On dîna donc avec les Léville, et on se retira de bonne heure sans attendre les chasseurs, qui avaient annoncé vouloir dîner chez l’un de ces messieurs ; peut-être même ne rentreraient-ils que le lendemain. Ils avaient bien recommandé qu’on ne les attendît pas plus tard que dix heures. À onze heures, personne n’étant rentré, on ferma les portes. Mme de Flamarande, très fatiguée, s’était couchée ; monsieur, très agité, restait au salon avec Mme la baronne. J’attendais, seul dans l’antichambre, qu’il se retirât et m’envoyât dormir, lorsque je crus entendre sonner à la grille. Je m’y rendis après quelque hésitation, n’étant pas sûr de ne m’être pas trompé. — Restez tranquille, me dit le jardinier, qui faisait office de concierge, je ne dormais pas ; c’est M. de Salcède qui vient de rentrer. Les autres ne rentreront pas ce soir ; on peut dormir.

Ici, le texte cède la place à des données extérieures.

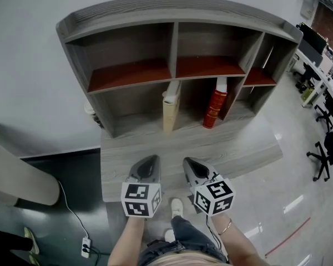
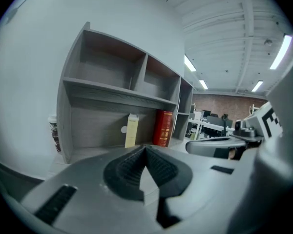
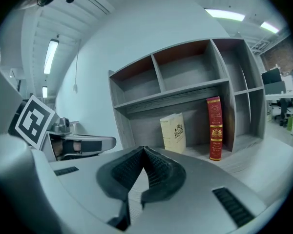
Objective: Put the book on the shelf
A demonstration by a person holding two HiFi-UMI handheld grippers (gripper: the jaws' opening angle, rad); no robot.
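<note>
The job looks done, or very nearly so, judging by how things lie. Two books stand upright in the wide lower compartment of the shelf [image 1: 173,37], which sits along the back edge of the tabletop [image 1: 238,148]. A cream book [image 1: 170,107] stands near the middle of that compartment and leans a little. A red book [image 1: 215,104] stands towards its right end, just beside the divider and apart from the cream one. The frames do not show which of the two is the book the task means, but no book lies loose on the tabletop and neither claw carries one. The left gripper [image 1: 149,162] has its jaws pressed together with nothing between them, and the right gripper [image 1: 191,164] is the same, tips meeting on empty air. Both hang side by side over the front edge of the tabletop, well apart from the shelf. All that seems left, if anything, is to straighten the leaning cream book.
</note>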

Je m’étonnais de ne pas m’être croisé avec M. de Salcède, puisqu’il demeurait dans le corps de logis où étaient le salon et les appartemens de la baronne. Je jugeai qu’il avait pris par le parterre, et que j’allais entendre sa voix dans le salon. Il n’y était pas. Je me dis encore qu’il s’était peut-être un peu exalté dans cette partie de garçons, et qu’il avait été droit à son lit, sans vouloir se montrer. Un quart d’heure après, M. le comte quittait la baronne et me disait : — Je n’ai besoin de rien. — Personne n’est rentré ? me demanda la baronne. — Je répondis que M. de Salcède était rentré seul.